_YOUR INSTRUCTIONS_.
Within the material below, transcribe exactly the lines from the one holding "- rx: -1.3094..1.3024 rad" through the one holding "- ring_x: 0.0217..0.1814", keeping both ends and skipping the rest.
------------------------------------------------------------------------
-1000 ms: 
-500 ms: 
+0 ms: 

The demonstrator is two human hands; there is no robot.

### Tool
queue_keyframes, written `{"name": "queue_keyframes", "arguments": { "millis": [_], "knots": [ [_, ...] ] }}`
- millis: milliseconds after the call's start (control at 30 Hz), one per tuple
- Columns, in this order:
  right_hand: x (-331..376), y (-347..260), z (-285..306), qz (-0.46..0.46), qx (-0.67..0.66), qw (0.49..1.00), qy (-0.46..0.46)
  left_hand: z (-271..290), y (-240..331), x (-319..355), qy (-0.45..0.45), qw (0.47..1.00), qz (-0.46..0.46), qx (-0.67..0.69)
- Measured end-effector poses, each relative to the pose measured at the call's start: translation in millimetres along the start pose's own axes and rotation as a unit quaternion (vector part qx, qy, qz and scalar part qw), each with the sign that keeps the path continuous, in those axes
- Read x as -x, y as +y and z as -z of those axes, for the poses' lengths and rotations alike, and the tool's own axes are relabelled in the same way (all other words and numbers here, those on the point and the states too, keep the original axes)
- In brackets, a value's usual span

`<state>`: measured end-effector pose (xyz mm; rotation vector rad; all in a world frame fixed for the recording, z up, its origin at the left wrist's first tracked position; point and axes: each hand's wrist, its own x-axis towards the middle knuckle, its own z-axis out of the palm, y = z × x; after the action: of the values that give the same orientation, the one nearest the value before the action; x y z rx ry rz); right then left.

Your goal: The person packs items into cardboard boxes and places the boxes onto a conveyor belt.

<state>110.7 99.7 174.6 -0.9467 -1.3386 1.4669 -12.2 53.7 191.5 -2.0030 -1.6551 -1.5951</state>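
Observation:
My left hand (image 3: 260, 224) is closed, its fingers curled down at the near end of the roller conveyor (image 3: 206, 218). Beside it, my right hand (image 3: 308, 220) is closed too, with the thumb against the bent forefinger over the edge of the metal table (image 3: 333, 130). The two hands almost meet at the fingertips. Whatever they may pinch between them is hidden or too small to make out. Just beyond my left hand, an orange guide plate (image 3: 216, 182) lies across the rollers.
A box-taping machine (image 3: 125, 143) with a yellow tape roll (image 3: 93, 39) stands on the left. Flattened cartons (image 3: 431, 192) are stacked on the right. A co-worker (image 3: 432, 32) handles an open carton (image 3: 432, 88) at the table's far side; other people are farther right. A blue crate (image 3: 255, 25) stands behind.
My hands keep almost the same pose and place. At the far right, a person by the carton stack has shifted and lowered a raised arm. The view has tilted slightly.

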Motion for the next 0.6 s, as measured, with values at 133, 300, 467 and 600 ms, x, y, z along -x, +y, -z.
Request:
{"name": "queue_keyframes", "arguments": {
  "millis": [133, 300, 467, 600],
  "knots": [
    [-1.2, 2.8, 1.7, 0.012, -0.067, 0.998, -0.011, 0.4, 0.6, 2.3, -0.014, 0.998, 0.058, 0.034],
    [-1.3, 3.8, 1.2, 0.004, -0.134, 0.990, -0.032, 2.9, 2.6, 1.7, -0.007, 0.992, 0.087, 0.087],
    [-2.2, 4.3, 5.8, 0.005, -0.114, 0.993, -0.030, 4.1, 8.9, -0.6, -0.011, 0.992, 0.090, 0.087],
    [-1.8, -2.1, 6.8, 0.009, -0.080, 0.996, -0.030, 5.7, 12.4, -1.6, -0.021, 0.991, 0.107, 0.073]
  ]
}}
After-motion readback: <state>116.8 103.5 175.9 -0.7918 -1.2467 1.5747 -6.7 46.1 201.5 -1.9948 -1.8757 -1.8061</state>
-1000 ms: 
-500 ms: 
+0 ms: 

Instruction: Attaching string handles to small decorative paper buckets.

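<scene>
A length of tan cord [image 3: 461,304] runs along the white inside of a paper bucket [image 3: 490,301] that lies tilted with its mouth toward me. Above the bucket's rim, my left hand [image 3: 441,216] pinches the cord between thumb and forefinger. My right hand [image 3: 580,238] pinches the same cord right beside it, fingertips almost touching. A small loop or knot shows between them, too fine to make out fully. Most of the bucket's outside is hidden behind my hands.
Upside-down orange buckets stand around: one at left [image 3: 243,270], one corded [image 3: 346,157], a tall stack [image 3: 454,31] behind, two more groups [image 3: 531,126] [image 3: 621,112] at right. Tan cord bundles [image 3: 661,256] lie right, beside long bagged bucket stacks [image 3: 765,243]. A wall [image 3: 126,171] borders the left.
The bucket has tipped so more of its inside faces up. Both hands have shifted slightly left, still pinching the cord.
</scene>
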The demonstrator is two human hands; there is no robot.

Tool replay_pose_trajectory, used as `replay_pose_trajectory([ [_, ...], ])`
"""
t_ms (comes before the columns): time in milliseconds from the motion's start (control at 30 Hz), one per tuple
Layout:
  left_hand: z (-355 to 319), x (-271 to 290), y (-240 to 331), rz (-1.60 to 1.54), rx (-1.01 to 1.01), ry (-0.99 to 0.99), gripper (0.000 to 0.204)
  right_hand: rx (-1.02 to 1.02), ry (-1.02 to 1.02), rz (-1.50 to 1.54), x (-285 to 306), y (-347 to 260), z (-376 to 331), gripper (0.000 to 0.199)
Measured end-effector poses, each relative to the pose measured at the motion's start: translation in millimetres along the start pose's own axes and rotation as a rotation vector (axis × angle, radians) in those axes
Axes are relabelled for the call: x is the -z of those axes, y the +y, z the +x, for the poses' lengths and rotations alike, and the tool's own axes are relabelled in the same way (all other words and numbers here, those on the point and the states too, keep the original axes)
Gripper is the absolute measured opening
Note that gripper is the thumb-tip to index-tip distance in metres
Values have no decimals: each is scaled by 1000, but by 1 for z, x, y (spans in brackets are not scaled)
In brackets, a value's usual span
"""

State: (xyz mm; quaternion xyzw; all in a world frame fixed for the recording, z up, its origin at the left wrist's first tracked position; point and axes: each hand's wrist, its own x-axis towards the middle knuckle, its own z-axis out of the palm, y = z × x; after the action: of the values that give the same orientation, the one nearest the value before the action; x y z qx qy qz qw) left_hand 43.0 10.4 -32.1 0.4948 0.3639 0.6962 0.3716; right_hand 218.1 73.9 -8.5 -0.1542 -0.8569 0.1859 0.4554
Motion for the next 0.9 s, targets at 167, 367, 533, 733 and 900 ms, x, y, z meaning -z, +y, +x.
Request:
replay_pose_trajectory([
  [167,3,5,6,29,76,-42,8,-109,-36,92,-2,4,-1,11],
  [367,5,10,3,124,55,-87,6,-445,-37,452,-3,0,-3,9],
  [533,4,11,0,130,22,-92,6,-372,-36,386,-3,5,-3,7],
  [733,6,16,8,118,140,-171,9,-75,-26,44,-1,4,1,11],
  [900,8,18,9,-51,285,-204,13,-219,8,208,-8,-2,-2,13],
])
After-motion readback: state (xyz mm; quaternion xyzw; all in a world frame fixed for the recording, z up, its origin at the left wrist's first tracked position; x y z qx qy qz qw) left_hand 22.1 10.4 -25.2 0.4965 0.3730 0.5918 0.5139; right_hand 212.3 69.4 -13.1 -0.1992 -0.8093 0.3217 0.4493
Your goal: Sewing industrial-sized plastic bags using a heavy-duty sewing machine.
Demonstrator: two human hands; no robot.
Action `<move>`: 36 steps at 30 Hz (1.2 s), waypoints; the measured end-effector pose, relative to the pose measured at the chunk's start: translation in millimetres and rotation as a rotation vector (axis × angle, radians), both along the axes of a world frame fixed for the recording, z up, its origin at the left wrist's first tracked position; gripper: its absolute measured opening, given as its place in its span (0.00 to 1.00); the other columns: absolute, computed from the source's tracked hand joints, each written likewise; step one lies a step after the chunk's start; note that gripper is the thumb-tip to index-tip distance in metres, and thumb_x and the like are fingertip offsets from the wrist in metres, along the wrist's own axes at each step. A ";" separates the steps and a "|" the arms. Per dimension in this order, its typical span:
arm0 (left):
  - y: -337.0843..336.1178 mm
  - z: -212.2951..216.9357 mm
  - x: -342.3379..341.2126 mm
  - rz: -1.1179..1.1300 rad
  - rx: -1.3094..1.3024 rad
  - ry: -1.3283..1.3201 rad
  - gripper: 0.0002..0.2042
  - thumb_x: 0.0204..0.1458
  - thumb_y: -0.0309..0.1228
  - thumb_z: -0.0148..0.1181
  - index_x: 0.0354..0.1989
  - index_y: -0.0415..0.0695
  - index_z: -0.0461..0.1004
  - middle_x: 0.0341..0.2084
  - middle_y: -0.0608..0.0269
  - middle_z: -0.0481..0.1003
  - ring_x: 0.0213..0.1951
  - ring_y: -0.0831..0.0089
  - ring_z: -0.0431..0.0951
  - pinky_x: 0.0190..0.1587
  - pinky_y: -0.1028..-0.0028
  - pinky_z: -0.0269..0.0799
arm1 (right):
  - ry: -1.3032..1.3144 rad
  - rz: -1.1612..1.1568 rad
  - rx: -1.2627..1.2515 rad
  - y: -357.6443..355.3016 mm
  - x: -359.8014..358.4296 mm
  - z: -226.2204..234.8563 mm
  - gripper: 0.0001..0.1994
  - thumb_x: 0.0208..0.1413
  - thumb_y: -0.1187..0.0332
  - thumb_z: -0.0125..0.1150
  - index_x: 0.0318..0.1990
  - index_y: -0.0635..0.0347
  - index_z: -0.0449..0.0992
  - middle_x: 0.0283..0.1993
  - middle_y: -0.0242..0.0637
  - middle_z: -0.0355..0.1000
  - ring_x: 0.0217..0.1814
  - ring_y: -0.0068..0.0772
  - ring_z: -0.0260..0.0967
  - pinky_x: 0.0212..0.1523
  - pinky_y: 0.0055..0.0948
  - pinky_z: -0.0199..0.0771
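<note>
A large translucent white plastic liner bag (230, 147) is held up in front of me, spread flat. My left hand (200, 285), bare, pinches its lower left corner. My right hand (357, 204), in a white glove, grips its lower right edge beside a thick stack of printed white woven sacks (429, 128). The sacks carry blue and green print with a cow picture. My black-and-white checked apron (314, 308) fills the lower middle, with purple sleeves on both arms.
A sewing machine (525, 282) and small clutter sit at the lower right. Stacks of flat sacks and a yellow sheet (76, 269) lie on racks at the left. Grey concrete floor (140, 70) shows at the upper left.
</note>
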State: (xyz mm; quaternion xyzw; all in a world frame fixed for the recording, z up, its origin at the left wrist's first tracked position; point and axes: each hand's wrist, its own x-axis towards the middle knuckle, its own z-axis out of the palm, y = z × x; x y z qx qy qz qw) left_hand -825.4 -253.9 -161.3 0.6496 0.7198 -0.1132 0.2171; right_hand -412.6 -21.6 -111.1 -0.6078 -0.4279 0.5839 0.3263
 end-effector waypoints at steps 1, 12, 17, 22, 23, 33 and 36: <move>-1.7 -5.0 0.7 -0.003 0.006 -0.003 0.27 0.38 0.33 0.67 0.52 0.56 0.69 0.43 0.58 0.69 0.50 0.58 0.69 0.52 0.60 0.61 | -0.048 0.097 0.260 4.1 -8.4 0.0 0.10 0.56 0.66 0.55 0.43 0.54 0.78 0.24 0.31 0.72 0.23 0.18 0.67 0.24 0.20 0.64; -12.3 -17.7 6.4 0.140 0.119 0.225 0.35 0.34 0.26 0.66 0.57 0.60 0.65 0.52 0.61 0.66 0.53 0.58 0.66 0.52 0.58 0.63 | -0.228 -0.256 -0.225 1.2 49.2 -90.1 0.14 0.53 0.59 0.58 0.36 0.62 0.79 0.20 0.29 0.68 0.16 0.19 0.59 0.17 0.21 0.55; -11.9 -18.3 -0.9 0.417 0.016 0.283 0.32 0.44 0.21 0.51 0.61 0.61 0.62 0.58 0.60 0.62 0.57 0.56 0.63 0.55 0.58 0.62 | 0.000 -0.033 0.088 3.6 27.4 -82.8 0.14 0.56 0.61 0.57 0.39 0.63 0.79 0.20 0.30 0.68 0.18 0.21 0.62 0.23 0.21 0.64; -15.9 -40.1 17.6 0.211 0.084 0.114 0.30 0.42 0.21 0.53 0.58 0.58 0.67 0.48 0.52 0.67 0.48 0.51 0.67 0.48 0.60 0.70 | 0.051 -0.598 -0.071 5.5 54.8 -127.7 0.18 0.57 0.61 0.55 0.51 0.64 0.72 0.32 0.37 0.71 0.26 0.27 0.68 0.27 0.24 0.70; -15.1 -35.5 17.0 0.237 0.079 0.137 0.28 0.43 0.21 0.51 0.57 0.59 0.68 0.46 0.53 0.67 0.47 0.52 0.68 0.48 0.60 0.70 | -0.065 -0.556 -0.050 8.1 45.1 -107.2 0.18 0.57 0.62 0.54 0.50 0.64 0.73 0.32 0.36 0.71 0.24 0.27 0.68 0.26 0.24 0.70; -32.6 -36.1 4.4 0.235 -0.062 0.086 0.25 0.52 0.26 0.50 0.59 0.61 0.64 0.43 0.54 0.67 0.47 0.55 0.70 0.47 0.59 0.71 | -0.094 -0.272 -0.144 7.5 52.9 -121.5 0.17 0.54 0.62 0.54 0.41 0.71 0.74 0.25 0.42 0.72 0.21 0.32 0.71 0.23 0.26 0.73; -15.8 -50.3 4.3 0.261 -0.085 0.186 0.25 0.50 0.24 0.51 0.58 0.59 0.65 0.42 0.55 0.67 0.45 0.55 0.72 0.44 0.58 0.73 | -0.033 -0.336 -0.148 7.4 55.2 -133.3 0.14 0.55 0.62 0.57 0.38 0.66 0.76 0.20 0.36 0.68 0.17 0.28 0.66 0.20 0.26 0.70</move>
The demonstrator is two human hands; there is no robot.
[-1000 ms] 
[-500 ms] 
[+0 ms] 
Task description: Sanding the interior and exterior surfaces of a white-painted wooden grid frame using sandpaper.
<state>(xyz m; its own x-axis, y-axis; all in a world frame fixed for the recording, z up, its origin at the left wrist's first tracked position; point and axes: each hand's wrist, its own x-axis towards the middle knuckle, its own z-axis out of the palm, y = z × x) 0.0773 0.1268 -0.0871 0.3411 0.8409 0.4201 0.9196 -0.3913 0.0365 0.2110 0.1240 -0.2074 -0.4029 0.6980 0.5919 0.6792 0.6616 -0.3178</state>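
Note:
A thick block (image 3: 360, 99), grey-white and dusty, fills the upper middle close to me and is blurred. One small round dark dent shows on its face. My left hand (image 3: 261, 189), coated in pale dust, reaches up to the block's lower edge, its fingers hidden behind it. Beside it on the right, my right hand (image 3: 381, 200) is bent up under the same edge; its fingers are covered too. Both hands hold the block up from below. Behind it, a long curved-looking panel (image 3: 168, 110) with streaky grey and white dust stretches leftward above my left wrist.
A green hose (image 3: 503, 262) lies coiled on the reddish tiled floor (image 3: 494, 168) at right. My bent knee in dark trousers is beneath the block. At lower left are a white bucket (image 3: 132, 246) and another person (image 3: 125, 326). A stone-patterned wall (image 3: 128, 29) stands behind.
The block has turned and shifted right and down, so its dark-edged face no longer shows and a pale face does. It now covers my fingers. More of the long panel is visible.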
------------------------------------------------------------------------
_FINISHED TASK_.
  - rx: -1.3094..1.3024 rad
  - ry: -1.3283..1.3201 rad
  - gripper: 0.0002..0.2042
  - thumb_x: 0.0204..0.1458
  - thumb_y: -0.0309..0.1228
  - thumb_z: -0.0148..0.1181
  - index_x: 0.0354..0.1989
  - index_y: -0.0415..0.0695
  - index_z: -0.0461..0.1004
  - middle_x: 0.0341..0.2084
  - middle_y: -0.0608..0.0269
  - middle_z: -0.0481..0.1003
  - ring_x: 0.0213..0.1951
  - ring_y: -0.0831..0.0089
  - ring_z: -0.0431..0.0951
  - pinky_x: 0.0190..0.1587
  - pinky_y: -0.1028..-0.0028
  - pinky_z: -0.0269..0.0799
arm1 (right):
  - ry: -1.3032..1.3144 rad
  - rz: -1.1612..1.1568 rad
  - rx: -1.2627..1.2515 rad
  - y: -357.6443..355.3016 mm
  - x: -359.8014..358.4296 mm
  - z: -226.2204..234.8563 mm
  - gripper: 0.0001..0.1994
  - thumb_x: 0.0208..0.1413
  - thumb_y: -0.1187..0.0332
  - thumb_z: -0.0125..0.1150
  - index_x: 0.0318..0.1990
  - index_y: -0.0635..0.0347
  - index_z: -0.0449..0.0992
  - middle_x: 0.0283..0.1993
  - middle_y: -0.0242..0.0637
  - middle_z: -0.0355..0.1000
  - ring_x: 0.0217..0.1814

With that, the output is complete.